On February 9, 2018, the Herald suspended Borges after Borges wrote a story, based on a source who falsely claimed to be Don Yee, the agent of New England Patriots quarterback Tom Brady. The story claimed that if Brady did not receive a contract similar to the one just signed by his former backup, San Francisco 49ers quarterback Jimmy Garoppolo, he would sit out of organized team activities in the spring. The article, which appeared in the print version of the Herald, was deleted from the Herald's website. The Herald issued an apology to Yee, Brady, and the Patriots, and stated Borges' column was "suspended pending further review."[8]

Transition to The Boston Herald

On May 18, 2007, less than two weeks after returning from his 2-month suspension for plagiarism, Borges announced his retirement from the Globe.[9] In October 2008, Borges resumed his role as a Boston sportswriter, this time with the Boston Herald.
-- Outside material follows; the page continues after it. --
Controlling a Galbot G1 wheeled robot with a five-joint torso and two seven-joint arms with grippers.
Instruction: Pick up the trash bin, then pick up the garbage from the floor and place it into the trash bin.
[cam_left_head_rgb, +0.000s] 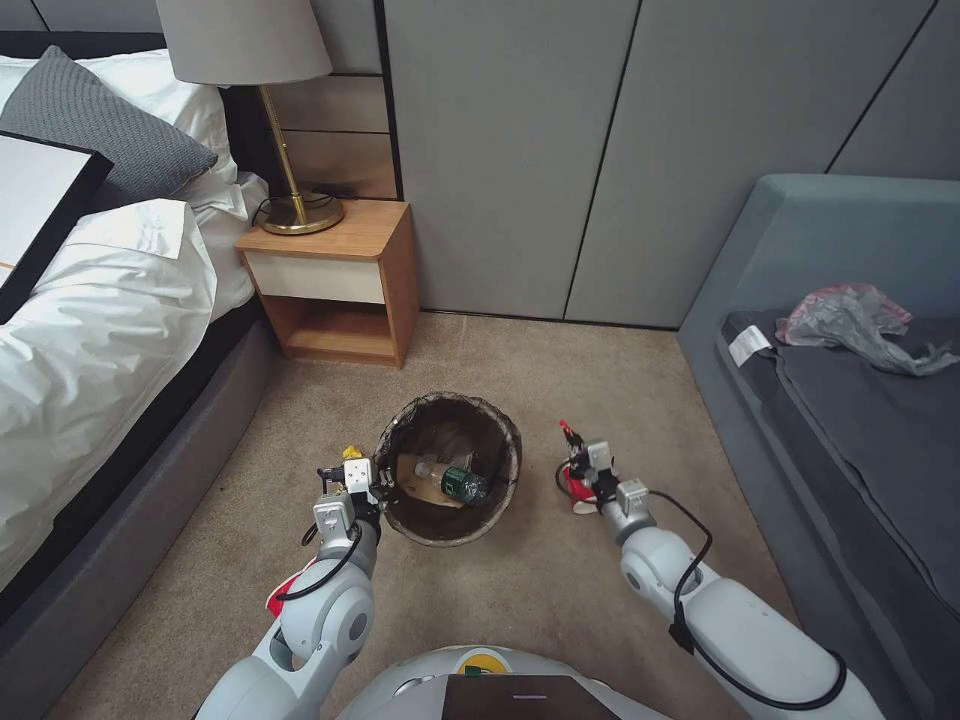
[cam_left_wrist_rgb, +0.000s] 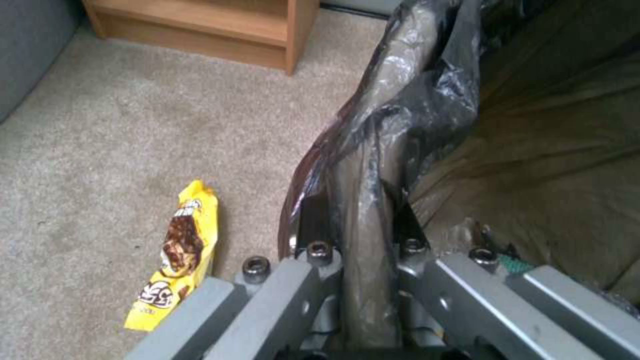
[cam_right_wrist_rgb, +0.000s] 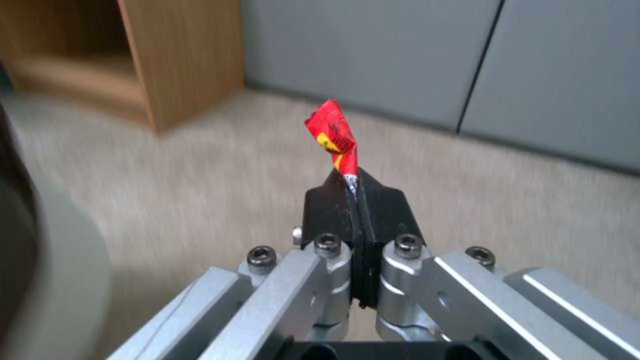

  1. ^ Gonzales, John (November 2006). "Mr. Popularity". Boston Magazine. 
  2. ^ APRIL, 1999 | BaseballLibrary.com Archived 2006-06-15 at the Wayback Machine.
  3. ^ Don't Quote Me | Archived 2007-12-25 at the Wayback Machine.
  4. ^ David, Weber (2004-06-05). "Heavyweight Times Co. scribes go a couple of rounds in Vegas". Boston Herald. [dead link]
  5. ^ Cote, John (2004-06-08). "Winners emerge from no-decision". ST. Petersburg Times. Retrieved 2007-05-04. 
  6. ^ "A cyberspace episode of "24"". Cold, Hard Football Facts. March 5, 2007. 
  7. ^ Paulson, Michael (March 6, 2007). "Globe suspends sports reporter Borges". The Boston Globe. 
  8. ^ "Boston paper pulls Tom Brady story due to apparent scam". Retrieved 2018-02-09. 
  9. ^ "Borges retires from Globe - The Boston Globe". www.boston.com.